++++ INPUT DATA ++++
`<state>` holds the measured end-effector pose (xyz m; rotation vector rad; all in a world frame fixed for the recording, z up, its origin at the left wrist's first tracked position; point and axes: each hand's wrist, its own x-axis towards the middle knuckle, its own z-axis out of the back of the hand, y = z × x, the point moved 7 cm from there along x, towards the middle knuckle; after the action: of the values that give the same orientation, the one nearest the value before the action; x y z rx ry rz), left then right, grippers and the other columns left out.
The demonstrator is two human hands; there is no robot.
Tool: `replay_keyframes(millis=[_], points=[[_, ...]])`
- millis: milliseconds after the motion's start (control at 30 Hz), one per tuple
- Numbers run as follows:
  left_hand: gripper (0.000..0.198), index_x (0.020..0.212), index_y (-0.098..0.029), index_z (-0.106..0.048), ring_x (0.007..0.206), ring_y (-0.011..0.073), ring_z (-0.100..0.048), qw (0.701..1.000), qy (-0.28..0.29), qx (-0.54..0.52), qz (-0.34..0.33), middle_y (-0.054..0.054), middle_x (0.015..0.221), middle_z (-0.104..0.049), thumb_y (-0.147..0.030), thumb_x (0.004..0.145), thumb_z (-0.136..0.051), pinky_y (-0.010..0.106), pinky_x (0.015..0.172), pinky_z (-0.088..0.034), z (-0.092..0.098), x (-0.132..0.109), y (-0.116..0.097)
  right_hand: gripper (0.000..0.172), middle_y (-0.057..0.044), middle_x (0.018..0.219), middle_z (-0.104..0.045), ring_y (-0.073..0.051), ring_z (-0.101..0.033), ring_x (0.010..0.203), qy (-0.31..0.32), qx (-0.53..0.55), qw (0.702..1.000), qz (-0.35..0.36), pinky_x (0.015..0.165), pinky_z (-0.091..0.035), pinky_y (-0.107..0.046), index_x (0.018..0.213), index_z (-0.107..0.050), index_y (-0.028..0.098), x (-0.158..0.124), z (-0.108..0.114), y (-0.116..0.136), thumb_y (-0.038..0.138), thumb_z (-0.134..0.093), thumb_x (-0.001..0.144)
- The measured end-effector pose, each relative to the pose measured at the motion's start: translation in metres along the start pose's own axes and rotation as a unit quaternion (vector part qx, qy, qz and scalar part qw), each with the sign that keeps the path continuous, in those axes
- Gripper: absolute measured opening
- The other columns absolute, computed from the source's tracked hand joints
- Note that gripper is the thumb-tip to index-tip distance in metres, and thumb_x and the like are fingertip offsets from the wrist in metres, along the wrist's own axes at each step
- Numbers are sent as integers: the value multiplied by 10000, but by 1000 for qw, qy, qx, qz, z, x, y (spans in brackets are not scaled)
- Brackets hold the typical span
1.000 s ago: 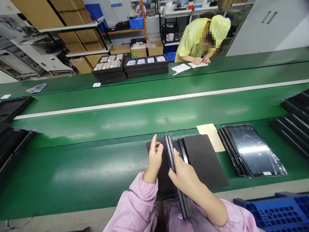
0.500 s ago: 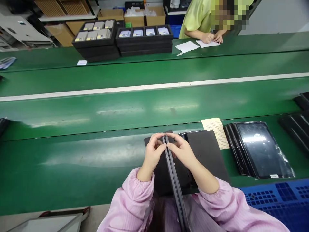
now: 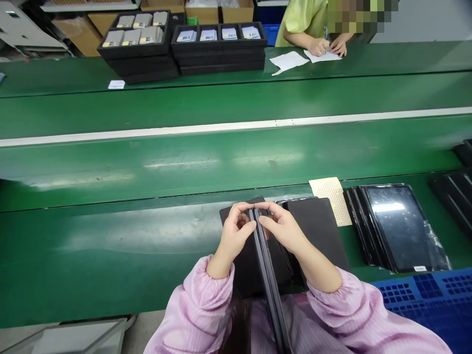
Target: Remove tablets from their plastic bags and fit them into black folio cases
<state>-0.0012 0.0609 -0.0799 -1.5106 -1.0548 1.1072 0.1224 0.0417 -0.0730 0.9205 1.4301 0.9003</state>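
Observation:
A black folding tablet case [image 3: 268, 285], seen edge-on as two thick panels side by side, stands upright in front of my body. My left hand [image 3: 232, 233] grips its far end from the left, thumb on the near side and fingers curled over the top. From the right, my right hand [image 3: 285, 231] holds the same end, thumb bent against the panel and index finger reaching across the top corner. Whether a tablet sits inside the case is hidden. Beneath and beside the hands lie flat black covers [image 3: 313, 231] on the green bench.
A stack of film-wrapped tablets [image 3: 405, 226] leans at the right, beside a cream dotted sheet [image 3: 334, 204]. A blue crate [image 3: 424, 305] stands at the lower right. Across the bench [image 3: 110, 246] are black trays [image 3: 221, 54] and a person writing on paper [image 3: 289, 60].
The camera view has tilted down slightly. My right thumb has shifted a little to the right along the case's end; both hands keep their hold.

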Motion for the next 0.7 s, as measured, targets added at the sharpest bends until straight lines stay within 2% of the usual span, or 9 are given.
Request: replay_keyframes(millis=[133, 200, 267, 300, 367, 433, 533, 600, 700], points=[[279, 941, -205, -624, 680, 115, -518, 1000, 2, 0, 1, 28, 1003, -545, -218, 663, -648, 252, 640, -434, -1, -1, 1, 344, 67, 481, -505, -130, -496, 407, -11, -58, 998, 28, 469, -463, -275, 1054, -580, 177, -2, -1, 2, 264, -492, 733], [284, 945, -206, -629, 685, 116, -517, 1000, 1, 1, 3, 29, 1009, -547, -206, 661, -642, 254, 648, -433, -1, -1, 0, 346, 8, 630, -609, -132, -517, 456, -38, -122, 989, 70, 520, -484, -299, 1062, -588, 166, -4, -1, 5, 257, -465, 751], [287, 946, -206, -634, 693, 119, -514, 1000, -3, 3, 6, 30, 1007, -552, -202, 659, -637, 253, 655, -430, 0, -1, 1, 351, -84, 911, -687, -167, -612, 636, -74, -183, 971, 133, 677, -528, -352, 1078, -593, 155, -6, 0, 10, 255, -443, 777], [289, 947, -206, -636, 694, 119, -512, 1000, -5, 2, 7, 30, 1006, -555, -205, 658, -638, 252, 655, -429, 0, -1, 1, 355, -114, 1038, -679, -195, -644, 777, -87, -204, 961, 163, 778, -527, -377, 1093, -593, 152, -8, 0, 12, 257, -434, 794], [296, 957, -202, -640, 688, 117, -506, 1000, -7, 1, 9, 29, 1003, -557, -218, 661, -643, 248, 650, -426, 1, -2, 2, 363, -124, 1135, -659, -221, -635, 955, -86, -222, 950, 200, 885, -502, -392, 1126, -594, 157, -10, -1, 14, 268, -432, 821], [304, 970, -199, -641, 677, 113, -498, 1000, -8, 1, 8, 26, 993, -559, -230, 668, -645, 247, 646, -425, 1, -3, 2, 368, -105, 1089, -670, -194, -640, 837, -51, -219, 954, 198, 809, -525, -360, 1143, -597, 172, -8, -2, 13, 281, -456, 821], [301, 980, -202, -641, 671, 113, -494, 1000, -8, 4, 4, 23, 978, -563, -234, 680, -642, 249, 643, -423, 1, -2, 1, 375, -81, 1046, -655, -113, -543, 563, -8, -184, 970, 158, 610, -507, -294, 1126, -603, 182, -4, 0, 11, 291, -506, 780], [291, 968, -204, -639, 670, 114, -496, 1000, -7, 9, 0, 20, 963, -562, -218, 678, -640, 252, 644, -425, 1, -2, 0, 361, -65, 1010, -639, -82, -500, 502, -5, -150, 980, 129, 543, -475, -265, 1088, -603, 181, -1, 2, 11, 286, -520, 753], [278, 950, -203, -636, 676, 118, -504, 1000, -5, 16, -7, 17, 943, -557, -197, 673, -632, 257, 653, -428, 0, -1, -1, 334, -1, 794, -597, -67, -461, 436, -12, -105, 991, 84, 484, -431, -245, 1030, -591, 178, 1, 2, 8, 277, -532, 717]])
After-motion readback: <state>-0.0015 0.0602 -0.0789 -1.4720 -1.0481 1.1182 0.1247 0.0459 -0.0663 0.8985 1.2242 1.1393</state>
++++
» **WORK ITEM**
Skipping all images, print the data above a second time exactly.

» **EXPECTED ANSWER**
`<state>` holds the measured end-effector pose (xyz m; rotation vector rad; all in a world frame fixed for the recording, z up, its origin at the left wrist's first tracked position; point and axes: each hand's wrist, its own x-axis towards the middle knuckle, its own z-axis out of the back of the hand, y = z × x, the point moved 7 cm from there along x, towards the middle knuckle; after the action: of the values that give the same orientation, the one nearest the value before the action; x y z rx ry rz), left then right, grippers and the other columns left out.
The demonstrator is two human hands; there is no robot.
Tool: `replay_keyframes(millis=[_], points=[[_, ...]])`
- millis: milliseconds after the motion's start (control at 30 Hz), one per tuple
- Numbers run as follows:
  left_hand: gripper (0.000..0.198), index_x (0.020..0.212), index_y (-0.098..0.029), index_z (-0.106..0.048), ring_x (0.007..0.206), ring_y (-0.011..0.073), ring_z (-0.100..0.048), qw (0.701..1.000), qy (-0.28..0.29), qx (-0.54..0.52), qz (-0.34..0.33), middle_y (-0.054..0.054), middle_x (0.015..0.221), middle_z (-0.104..0.049), thumb_y (-0.147..0.030), thumb_x (0.004..0.145), thumb_z (-0.136..0.051), pinky_y (-0.010..0.106), pinky_x (0.015..0.172), pinky_z (-0.088..0.034), z (-0.092..0.098), x (-0.132..0.109), y (-0.116..0.097)
  right_hand: gripper (0.000..0.172), middle_y (-0.057..0.044), middle_x (0.018..0.219), middle_z (-0.104..0.045), ring_y (-0.073..0.051), ring_z (-0.101..0.033), ring_x (0.010..0.203), qy (-0.31..0.32), qx (-0.53..0.55), qw (0.702..1.000), qz (-0.35..0.36), pinky_x (0.015..0.165), pinky_z (-0.091..0.035), pinky_y (-0.107..0.046), index_x (0.018..0.213), index_z (-0.107..0.050), index_y (-0.028..0.098), x (-0.158..0.124), z (-0.108..0.114), y (-0.116..0.136), thumb_y (-0.038..0.138), thumb_z (-0.134..0.093), thumb_x (-0.001..0.144)
- The measured end-effector pose, each relative to the pose measured at the motion's start: translation in metres along the start pose's own axes and rotation as a unit quaternion (vector part qx, qy, qz and scalar part qw), each with the sign that keeps the path continuous, in those axes
- Gripper: absolute measured opening
- The other columns absolute, computed from the source's tracked hand joints
- Note that gripper is the thumb-tip to index-tip distance in metres, and thumb_x and the like are fingertip offsets from the wrist in metres, along the wrist's own axes at each step
- Numbers are sent as integers: the value multiplied by 10000, but by 1000 for qw, qy, qx, qz, z, x, y (spans in brackets are not scaled)
- Brackets hold the typical span
1.000 s ago: 
0.500 s ago: 
now: 
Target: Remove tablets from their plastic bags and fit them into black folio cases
<state>-0.0012 0.0609 -0.0799 -1.5106 -1.0548 1.1072 0.1224 0.0417 -0.0730 0.9205 1.4301 0.9003</state>
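Observation:
A black folding tablet case [image 3: 268, 285], seen edge-on as two thick panels side by side, stands upright in front of my body. My left hand [image 3: 232, 233] grips its far end from the left, thumb on the near side and fingers curled over the top. From the right, my right hand [image 3: 285, 231] holds the same end, thumb bent against the panel and index finger reaching across the top corner. Whether a tablet sits inside the case is hidden. Beneath and beside the hands lie flat black covers [image 3: 313, 231] on the green bench.
A stack of film-wrapped tablets [image 3: 405, 226] leans at the right, beside a cream dotted sheet [image 3: 334, 204]. A blue crate [image 3: 424, 305] stands at the lower right. Across the bench [image 3: 110, 246] are black trays [image 3: 221, 54] and a person writing on paper [image 3: 289, 60].
The camera view has tilted down slightly. My right thumb has shifted a little to the right along the case's end; both hands keep their hold.
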
Motion for the next 0.7 s, as measured, targets added at the sharpest bends until straight lines stay within 2% of the usual span, or 9 are given.
Request: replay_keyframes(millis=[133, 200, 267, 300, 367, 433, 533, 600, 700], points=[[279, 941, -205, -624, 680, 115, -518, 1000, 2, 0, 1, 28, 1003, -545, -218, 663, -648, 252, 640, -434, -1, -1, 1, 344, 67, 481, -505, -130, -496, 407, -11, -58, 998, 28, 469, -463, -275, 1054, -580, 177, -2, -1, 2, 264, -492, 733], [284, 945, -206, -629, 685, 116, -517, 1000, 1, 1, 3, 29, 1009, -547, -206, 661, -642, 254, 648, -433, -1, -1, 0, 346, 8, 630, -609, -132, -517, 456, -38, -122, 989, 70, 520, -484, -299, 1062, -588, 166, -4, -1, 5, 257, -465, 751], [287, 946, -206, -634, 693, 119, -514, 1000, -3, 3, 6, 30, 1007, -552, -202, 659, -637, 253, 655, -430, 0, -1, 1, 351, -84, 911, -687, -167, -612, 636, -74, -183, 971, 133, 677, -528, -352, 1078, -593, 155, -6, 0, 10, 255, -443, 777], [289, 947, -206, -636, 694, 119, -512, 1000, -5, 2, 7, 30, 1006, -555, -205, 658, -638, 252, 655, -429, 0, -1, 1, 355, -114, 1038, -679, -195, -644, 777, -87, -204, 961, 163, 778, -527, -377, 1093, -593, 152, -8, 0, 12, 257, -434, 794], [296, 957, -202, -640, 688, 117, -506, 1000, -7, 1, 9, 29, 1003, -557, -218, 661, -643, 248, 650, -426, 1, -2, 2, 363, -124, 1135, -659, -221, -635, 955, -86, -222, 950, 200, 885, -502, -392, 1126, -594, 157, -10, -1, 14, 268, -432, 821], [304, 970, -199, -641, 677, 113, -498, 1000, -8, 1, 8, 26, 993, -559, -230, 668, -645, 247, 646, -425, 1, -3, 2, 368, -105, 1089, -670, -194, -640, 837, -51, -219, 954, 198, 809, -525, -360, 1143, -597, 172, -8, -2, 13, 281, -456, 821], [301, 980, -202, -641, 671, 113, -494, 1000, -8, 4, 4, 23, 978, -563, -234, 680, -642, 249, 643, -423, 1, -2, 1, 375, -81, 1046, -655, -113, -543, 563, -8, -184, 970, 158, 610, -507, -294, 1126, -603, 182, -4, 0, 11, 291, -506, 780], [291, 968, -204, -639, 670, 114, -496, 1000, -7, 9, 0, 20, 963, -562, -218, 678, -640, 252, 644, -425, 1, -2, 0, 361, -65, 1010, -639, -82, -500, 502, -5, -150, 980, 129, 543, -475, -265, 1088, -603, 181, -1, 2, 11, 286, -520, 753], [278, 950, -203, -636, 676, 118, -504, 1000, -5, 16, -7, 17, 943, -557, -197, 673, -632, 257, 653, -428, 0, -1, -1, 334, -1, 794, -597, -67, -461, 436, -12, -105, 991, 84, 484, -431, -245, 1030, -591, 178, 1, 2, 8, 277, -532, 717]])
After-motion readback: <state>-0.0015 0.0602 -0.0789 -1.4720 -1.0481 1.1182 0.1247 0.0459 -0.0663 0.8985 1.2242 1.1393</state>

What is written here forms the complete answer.